Wednesday, 10 October 2012

‘Go green or we quit’ energy chiefs tell Davey

Seven electricity and nuclear technology firms have written to the Energy Secretary Edward Davey, warning that unless government steps up its green commitments, they will withdraw all plans for any future investment in the low-carbon energy sector in Britain.

The letter – copied to Prime Minister David Cameron and Chancellor of the Exchequer George Osborne and leaked to The Times newspaper – is the front-page subject of today’s (8 October) Times newspaper (UK edition), and warns that the UK will only continue to see ‘significant further investment’ in low-carbon energy generation if the government can ‘ensure high levels of confidence’ in its green commitments.

The companies behind the letter, which collectively employ 17,500 people in the energy sector and represent ‘low carbon power generation equipment and associated services’, are Siemens, Areva, Doosan, Gamesa, Vestas, Alstom UK and Mitsubishi Power Systems.

According to the signatories, recent delays in green policies and reported ‘disagreements in government’ over the RO banding have caused them to ‘reassess the level of political risk in the UK’ and could prevent them from further investing in the country, potentially costing the country tens of thousands of new jobs and millions of pounds.
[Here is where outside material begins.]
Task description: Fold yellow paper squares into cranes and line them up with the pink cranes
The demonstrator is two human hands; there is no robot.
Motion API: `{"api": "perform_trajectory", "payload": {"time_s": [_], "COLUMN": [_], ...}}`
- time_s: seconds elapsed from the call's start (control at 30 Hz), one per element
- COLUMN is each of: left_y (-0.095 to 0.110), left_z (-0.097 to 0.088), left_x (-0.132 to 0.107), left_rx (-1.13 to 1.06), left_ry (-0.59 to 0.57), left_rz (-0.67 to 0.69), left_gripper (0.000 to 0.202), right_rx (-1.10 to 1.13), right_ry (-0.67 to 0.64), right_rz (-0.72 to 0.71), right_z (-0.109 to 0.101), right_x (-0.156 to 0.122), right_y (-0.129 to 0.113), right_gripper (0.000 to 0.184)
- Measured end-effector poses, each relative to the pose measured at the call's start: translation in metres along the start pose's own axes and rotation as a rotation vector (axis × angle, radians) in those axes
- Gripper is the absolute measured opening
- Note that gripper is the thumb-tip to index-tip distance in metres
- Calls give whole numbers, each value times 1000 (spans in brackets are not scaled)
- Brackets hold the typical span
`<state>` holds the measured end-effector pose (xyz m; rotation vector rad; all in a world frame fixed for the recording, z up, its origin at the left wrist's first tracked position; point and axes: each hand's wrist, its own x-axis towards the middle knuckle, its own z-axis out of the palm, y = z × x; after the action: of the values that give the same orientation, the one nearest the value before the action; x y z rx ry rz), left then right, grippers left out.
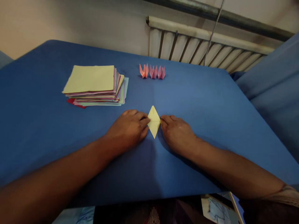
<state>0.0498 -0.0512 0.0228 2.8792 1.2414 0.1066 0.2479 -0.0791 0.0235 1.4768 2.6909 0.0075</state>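
A pale yellow paper folded into a narrow diamond (154, 124) lies on the blue table, with a crease running across its middle. My left hand (132, 126) is closed at its left corner, the thumb and fingers pinching the edge. At the opposite corner, my right hand (176, 130) has its fingertips pressed together on the paper. The upper and lower points of the diamond show between the two hands.
A tall stack of coloured paper sheets (91, 79), yellow on top, stands at the back left. Small folded paper figures, one orange (144, 71) and two pink (157, 72), stand near the back edge. Behind the table (198, 99) is a radiator (191, 46).
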Motion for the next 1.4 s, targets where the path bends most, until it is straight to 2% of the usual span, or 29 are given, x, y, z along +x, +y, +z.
{"api": "perform_trajectory", "payload": {"time_s": [0.13, 0.27, 0.4, 0.53, 0.7, 0.8, 0.9, 1.03, 1.13, 1.23, 1.3, 1.4], "left_y": [3, 4, 2, 0, 0, 3, 5, 4, -1, -8, -13, -16], "left_z": [7, 5, -2, -6, -1, 3, 6, 5, 4, 9, 13, 18], "left_x": [4, 5, 2, -2, -4, -4, -4, -3, 1, 4, 6, 5], "left_rx": [-26, -8, 29, 67, 56, 22, -7, -45, -111, -213, -288, -399], "left_ry": [5, -15, -32, -71, -16, 13, 45, 21, 15, 115, 161, 168], "left_rz": [-16, -9, -22, -43, -41, -30, -16, -13, -90, -173, -157, -80], "left_gripper": [39, 39, 35, 33, 34, 36, 38, 32, 30, 38, 41, 33], "right_rx": [11, -26, -51, -37, 3, 15, 6, 18, 64, 160, 258, 406], "right_ry": [48, 23, 3, 12, 51, 88, 67, 56, 86, 156, 208, 256], "right_rz": [36, 12, 0, 20, 69, 60, 16, 9, 65, 182, 215, 236], "right_z": [3, 4, 4, 3, 1, 2, 4, 6, 8, 13, 17, 22], "right_x": [2, 2, 1, 0, 0, 0, 0, 1, 5, 12, 17, 22], "right_y": [-1, -2, -1, 1, 1, -1, -2, -1, 5, 15, 22, 30], "right_gripper": [40, 45, 43, 34, 32, 41, 48, 37, 29, 27, 27, 23]}}
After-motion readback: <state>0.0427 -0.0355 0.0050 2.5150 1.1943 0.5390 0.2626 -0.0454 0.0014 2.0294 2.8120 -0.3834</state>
‘Historically, the UK has benefited from being known as a country with low political risk for energy sector investments’, reads the letter, continuing: ‘…undermining that reputation would have damaging consequences for the scale of future investments in the UK energy sector.’

The letter, strategically leaked during the Conservative conference, concludes by calling for a ‘binding’ 2030 target for power sector decarbonisation in the upcoming Energy Bill to reduce political risk and build alliances and supply chain relationships ‘required for cost reduction and opportunities for local content’.

Letter from 50 organisations

Also released today is an open letter from over 50 businesses and organisations calling on George Osborne to set a 2030 decarbonisation target and move away from any heavy reliance on gas-fuelled electricity.

Co-ordinated by the Aldersgate Group, an alliance of ‘leaders from business, politics and society that drives action for a sustainable economy’, and signed by major companies including Biffa, EDF Energy and Veolia, the letter does not specify a particular target level, but urges for a target to be put in place in the upcoming Energy Bill.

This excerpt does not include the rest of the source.